Multi-brand new/used car inventory search: an evolution story of python script to a web scraper to an API driven webapp

I haven’t used swagger before. The error message I get is:

TypeError: Failed to execute 'fetch' on 'Window': Request with GET/HEAD method cannot have body.

Normally GET requests have their arguments as parameters. Does changing the API to a POST API fix swagger?

The curl commands generated by swagger work fine in either case. What database of dealers is being used?

Swagger doesn’t seem to work for invoking methods with parameters from request body, but its there just for the API schema. Use Postman, or plain CURL for invoking.

Agree, normally I would do it that way, but there is relatively complex type I need as parameter, so I decided to implement it this way.

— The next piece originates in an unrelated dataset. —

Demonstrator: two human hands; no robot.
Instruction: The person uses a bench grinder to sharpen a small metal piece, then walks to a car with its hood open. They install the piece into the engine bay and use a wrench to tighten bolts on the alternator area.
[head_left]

There is no database of dealers. It’s scraping tool that hits live dealer websites for information. Dealer info is stored in config file. Any dealer which website compatible with one of 3 implementations, could be added to the config

Yeah, that is true for GET requests. It sounds like it can do it for POST requests.

There is no database of dealers. It’s scraping tool that hits live dealer websites for information. Dealer info is stored in config file. Any dealer which website compatible with one of 3 implementations, could be added to the config

Yeah, I meant which dealer sites are in the config file for the API?

1 Like

Async REST services are here! :drum: :drum: :drum:

This is how to consume:

You call service to start search, get back result key and endpoint information, where results will be available when ready, and then you start polling result endpoint periodically, until results are ready.

Details:

  1. We now have 2 operations:
    image

  2. First you invoke “StartSearch” operation. It will synchronously return “202 Accepted” status with ticket information, while starting actual search asynchronously in background.


    You will get back searchKey for results retrieval, RetryAfter to tell you how often you should poll result endpoint, and result endpoint Uri.

  3. You start periodically polling (but not quicker than retryAfter suggests) results endpoint, supplying searchKey as parameter. If results aren’t ready yet, you will get “202 Accepted” code with payload indicating that search is still in progress

  4. Keep polling that endpoint until you get search results. You either get payload with success status and array of results, or with failure status and error message. In both cases it’ll be 200 OK code.

  5. Use the results to display in your favorite UI using your favorite UI framework.

Please feel free to test it out, and report any problems that you find. I’ll push latest code to Git shortly.

Edit: changed search service to POST, better compatibility with clients built on JS frameworks.

3 Likes

Cool. Is this implemented with some type of async Azure primitive (functions)?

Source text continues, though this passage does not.